Here in brief was the iron chess-game situation in the early autumn of 1862; an all-important crisis in the long-drawn contest:
Lee had wearied at last of acting solely on the defensive. Since the Civil War’s outset, the Confederates had thus far contented themselves with defending their own territory. On Virginia fell the brunt of the fighting. The Old Dominion had from the very first been the chief battleground of the two conflicting forces.
There the South had won victory after victory; with ludicrous ease defeating its more numerous and better-equipped Northern foes. McClellan in vain had hurled his forces against Richmond. In Northern Virginia, at Manassas, the North had also been beaten; there and nearly everywhere else throughout the length and breadth of the State.
Lee, master strategist, had confuted every Federal plan. Jackson, by a wizardry of generalship, had all but annihilated various Union armies in the mountain district.

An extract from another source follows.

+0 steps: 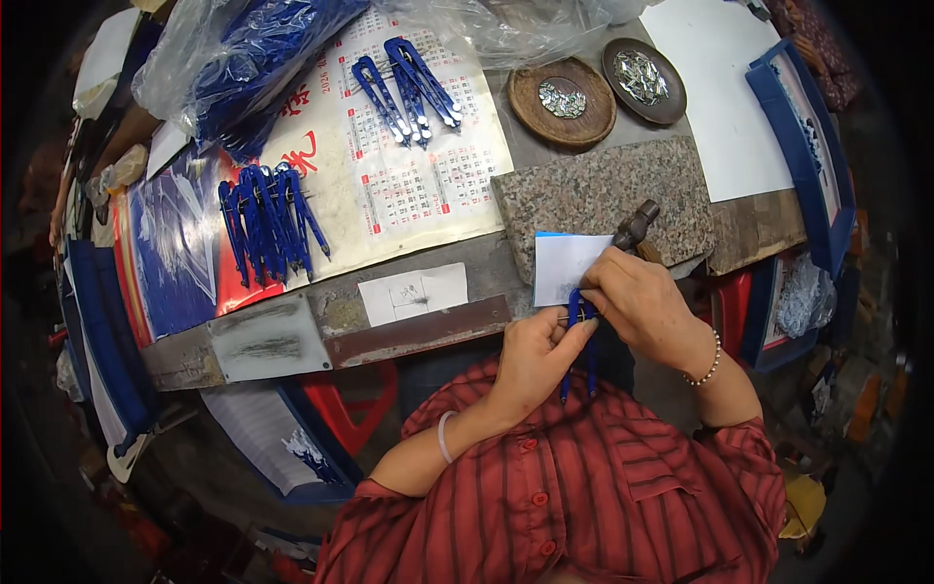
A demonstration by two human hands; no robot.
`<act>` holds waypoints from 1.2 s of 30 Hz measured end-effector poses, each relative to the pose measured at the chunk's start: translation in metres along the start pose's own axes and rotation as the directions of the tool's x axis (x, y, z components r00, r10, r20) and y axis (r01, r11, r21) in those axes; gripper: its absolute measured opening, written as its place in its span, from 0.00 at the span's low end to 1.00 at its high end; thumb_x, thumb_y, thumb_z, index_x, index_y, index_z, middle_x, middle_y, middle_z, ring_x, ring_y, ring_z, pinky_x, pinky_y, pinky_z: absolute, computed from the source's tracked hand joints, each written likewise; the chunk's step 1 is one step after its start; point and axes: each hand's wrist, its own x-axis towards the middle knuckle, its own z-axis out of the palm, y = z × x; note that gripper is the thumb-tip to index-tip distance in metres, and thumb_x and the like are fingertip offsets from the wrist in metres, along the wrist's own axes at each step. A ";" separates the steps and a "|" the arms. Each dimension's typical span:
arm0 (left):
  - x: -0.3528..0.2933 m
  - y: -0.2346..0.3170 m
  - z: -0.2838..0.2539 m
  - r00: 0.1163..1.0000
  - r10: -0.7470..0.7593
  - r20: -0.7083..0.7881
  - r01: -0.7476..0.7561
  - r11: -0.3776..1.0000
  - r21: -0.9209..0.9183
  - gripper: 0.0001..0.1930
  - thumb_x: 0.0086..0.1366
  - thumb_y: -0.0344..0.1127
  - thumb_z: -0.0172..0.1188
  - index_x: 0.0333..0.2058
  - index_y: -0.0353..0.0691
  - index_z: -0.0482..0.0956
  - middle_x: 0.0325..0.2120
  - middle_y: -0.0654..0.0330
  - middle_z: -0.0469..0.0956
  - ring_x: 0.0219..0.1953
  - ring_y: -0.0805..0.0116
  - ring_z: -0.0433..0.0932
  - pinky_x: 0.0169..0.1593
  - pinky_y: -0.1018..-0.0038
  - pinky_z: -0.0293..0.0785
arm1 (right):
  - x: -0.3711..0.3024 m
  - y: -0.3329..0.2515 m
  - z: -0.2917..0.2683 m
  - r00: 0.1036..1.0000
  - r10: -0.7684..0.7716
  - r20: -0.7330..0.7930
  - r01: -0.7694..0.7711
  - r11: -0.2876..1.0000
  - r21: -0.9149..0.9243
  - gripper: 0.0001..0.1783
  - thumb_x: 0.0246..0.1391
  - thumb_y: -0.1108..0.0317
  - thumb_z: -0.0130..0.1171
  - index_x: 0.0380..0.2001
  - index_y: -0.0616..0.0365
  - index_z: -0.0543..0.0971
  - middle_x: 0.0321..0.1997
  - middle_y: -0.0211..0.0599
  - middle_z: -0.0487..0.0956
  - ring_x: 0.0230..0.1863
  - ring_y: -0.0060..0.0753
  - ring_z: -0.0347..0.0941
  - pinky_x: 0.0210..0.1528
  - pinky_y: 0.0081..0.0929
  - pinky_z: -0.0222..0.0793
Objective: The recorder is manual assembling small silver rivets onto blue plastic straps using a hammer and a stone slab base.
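Close to my chest, at the table's front edge, my left hand grips a blue drawing compass whose two legs hang downward. My right hand pinches near the top of the same compass; whether a small part sits between its fingertips is hidden. Just beyond the right hand, a hammer lies with its dark head on a speckled granite slab. A small white paper pad with a blue edge rests at the slab's front, partly behind my fingers.
Blue compasses lie in a bunch on a calendar sheet, and a few more sit farther back. Two round wooden dishes hold small metal parts. A plastic bag of blue pieces stands back left; a blue tray is at right.
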 end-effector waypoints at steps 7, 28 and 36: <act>0.000 0.006 0.000 1.000 -0.023 -0.007 0.023 1.000 -0.005 0.10 0.62 0.32 0.60 0.24 0.33 0.75 0.14 0.75 0.65 0.18 0.88 0.58 0.19 0.83 0.54 | 0.000 0.000 0.001 0.999 0.015 0.034 -0.013 0.998 -0.053 0.09 0.47 0.76 0.58 0.31 0.61 0.69 0.28 0.44 0.69 0.31 0.49 0.70 0.31 0.36 0.66; 0.001 0.009 0.001 0.999 -0.025 -0.027 0.024 0.999 -0.027 0.14 0.60 0.34 0.62 0.20 0.33 0.70 0.09 0.67 0.61 0.14 0.83 0.56 0.17 0.76 0.52 | -0.019 0.016 0.008 0.884 0.381 0.270 -0.166 -0.283 0.944 0.02 0.56 0.77 0.55 0.34 0.63 0.74 0.33 0.44 0.77 0.26 0.24 0.75 0.29 0.21 0.75; -0.001 0.011 -0.002 0.999 -0.044 0.020 0.044 0.999 -0.001 0.07 0.63 0.31 0.60 0.28 0.34 0.77 0.15 0.76 0.65 0.18 0.89 0.57 0.20 0.84 0.52 | -0.020 0.015 0.009 0.891 0.375 0.257 -0.168 -0.253 0.953 0.05 0.57 0.76 0.54 0.36 0.66 0.75 0.34 0.44 0.78 0.27 0.25 0.76 0.29 0.21 0.76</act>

It had all been easy conquest for the South, prepared and self-girded beforehand for the conflict.
And now, finding the defensive so simple, Lee had determined to take the aggressive; to cease merely to defend his own and to strike a blow at the very heart of the North to carry war directly and vehemently into the enemy’s own well-bulwarked territory itself.
His plan was clever.
Maryland, adjoining Virginia to the north, had ever been loud in protestations of sympathy to the South. The State had all but seceded. It was alive with ardent Confederate well-wishers.

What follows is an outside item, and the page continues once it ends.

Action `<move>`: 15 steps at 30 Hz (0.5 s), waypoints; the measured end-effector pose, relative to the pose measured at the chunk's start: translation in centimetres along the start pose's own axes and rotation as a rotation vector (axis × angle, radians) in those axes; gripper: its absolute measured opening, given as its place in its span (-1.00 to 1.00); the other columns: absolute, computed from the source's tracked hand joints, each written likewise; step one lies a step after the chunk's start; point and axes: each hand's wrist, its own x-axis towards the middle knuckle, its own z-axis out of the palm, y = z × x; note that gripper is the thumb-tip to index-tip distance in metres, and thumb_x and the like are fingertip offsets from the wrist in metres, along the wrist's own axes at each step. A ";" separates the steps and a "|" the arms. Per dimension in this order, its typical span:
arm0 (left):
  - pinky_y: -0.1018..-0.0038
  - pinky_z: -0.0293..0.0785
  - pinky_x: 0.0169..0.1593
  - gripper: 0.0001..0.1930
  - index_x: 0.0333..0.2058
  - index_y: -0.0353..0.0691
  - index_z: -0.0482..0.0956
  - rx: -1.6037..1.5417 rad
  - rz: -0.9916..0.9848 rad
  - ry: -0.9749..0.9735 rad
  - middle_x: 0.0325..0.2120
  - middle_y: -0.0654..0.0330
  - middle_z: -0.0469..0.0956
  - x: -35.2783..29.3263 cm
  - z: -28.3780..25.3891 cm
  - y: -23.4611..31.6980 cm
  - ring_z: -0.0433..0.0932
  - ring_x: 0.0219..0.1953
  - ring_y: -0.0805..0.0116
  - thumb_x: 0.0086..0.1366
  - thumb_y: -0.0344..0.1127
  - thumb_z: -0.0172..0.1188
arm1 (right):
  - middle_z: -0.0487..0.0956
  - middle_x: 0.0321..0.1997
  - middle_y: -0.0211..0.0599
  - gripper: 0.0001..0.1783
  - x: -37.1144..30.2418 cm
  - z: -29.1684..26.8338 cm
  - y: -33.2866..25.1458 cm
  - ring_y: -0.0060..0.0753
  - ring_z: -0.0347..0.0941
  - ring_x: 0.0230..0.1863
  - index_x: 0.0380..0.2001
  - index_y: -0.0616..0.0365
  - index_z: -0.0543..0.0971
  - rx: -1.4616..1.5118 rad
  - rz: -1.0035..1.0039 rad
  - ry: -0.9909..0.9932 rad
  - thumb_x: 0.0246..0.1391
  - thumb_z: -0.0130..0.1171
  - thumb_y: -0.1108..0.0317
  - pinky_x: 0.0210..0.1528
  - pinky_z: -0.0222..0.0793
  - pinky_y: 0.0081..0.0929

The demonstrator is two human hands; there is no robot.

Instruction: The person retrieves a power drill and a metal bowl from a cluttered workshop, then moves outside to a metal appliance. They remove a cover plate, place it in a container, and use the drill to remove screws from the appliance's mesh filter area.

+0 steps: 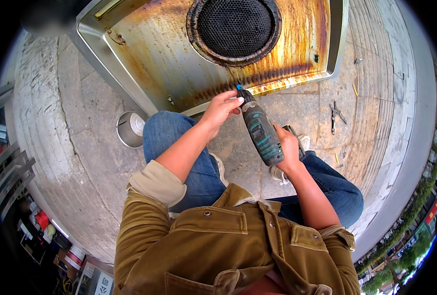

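A cordless drill (261, 129), dark with teal parts, is in my right hand (288, 146), whose fingers wrap its handle. Its nose points away from me, and a small blue piece (239, 87) shows at the tip. My left hand (222, 109) closes its thumb and fingers at the drill's front end, beside the chuck. Just beyond the tip lies the near edge of a metal range hood (149, 64), its inner face turned up and streaked with brown and yellow grease. A round, blackened mesh (235, 27) sits in the hood.
A metal cylinder (130, 130) stands on the paving left of my knee. To the right lie pliers (335, 117) and small yellow sticks (354, 90). A road curb runs along the right, and stacked goods (71, 258) fill the lower left.
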 end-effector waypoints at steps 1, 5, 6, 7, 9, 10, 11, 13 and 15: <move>0.36 0.25 -0.10 -0.50 0.01 -0.22 0.35 0.004 -0.001 0.002 -0.28 0.25 0.47 0.0 0.0 0.0 0.41 -0.31 0.46 0.15 -0.10 0.13 | 0.54 -0.38 -0.07 -0.55 0.0 0.1 0.0 -0.03 0.48 -0.34 -0.17 0.16 0.46 0.001 0.009 -0.006 -0.27 0.15 0.37 -0.31 0.36 -0.33; 0.37 0.24 -0.11 -0.54 -0.01 -0.19 0.37 0.008 -0.004 0.012 -0.30 0.27 0.47 0.2 0.0 -0.1 0.41 -0.31 0.47 0.16 -0.10 0.10 | 0.54 -0.40 -0.06 -0.56 0.1 0.2 -0.1 -0.02 0.47 -0.35 -0.19 0.16 0.47 0.017 0.027 -0.008 -0.27 0.15 0.37 -0.32 0.36 -0.31; 0.38 0.24 -0.12 -0.56 -0.02 -0.18 0.38 0.018 -0.007 0.020 -0.30 0.28 0.48 0.1 0.1 0.0 0.41 -0.31 0.47 0.17 -0.09 0.08 | 0.53 -0.41 -0.06 -0.57 0.1 0.2 -0.2 -0.01 0.47 -0.35 -0.20 0.16 0.47 0.023 0.027 -0.003 -0.28 0.15 0.37 -0.33 0.36 -0.30; 0.38 0.23 -0.12 -0.57 -0.03 -0.17 0.39 0.027 -0.010 0.027 -0.31 0.29 0.48 0.0 0.2 0.2 0.41 -0.31 0.47 0.18 -0.08 0.06 | 0.53 -0.42 -0.05 -0.59 0.2 0.2 -0.3 -0.01 0.47 -0.37 -0.22 0.16 0.47 0.008 0.022 -0.010 -0.27 0.15 0.37 -0.34 0.36 -0.29; 0.40 0.22 -0.13 -0.62 -0.10 -0.14 0.42 -0.003 -0.011 0.000 -0.32 0.30 0.47 -0.1 0.4 0.4 0.41 -0.32 0.48 0.20 -0.05 0.02 | 0.53 -0.44 -0.05 -0.62 0.3 0.2 -0.4 0.00 0.46 -0.39 -0.26 0.17 0.47 -0.024 0.013 -0.025 -0.27 0.15 0.36 -0.36 0.35 -0.28; 0.41 0.21 -0.13 -0.64 -0.13 -0.13 0.43 -0.017 -0.011 -0.013 -0.32 0.31 0.47 -0.1 0.4 0.4 0.41 -0.32 0.48 0.21 -0.04 0.00 | 0.52 -0.45 -0.05 -0.64 0.3 0.1 -0.6 0.01 0.46 -0.40 -0.28 0.17 0.47 -0.025 0.020 -0.024 -0.27 0.15 0.36 -0.37 0.35 -0.27; 0.42 0.21 -0.14 -0.65 -0.16 -0.12 0.43 -0.032 -0.019 -0.026 -0.33 0.31 0.47 -0.1 0.4 0.3 0.41 -0.32 0.48 0.22 -0.02 -0.01 | 0.52 -0.46 -0.05 -0.66 0.3 0.0 -0.8 0.02 0.45 -0.41 -0.30 0.17 0.47 -0.026 0.026 -0.023 -0.27 0.15 0.36 -0.38 0.35 -0.26; 0.44 0.20 -0.15 -0.67 -0.22 -0.09 0.44 -0.062 -0.034 -0.053 -0.34 0.32 0.47 0.1 0.2 0.0 0.41 -0.33 0.48 0.23 0.01 -0.04 | 0.51 -0.48 -0.04 -0.68 0.2 0.0 -0.9 0.03 0.45 -0.42 -0.33 0.17 0.46 -0.028 0.034 -0.018 -0.27 0.15 0.35 -0.39 0.34 -0.24; 0.44 0.20 -0.16 -0.65 -0.24 -0.09 0.44 -0.089 -0.049 -0.061 -0.34 0.32 0.46 0.3 0.1 -0.2 0.41 -0.33 0.49 0.23 0.05 -0.06 | 0.50 -0.49 -0.03 -0.69 0.2 0.1 -0.8 0.04 0.45 -0.43 -0.34 0.17 0.46 -0.027 0.038 -0.011 -0.27 0.15 0.34 -0.40 0.34 -0.23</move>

The song “Maryland, My Maryland,” vied with “Dixie” itself. From a thousand Baltimoreans and other Southern sympathizers Lee had received word that the moment his armies should set foot in Maryland the whole State would rise as one man to his support.
Lee, believing all this, decided to invade the North by way of Maryland, where aid and reënforcements by the wholesale presumably awaited him. Thence he planned to march straight to Pennsylvania, and so through to New York, and even, perhaps, to Boston itself.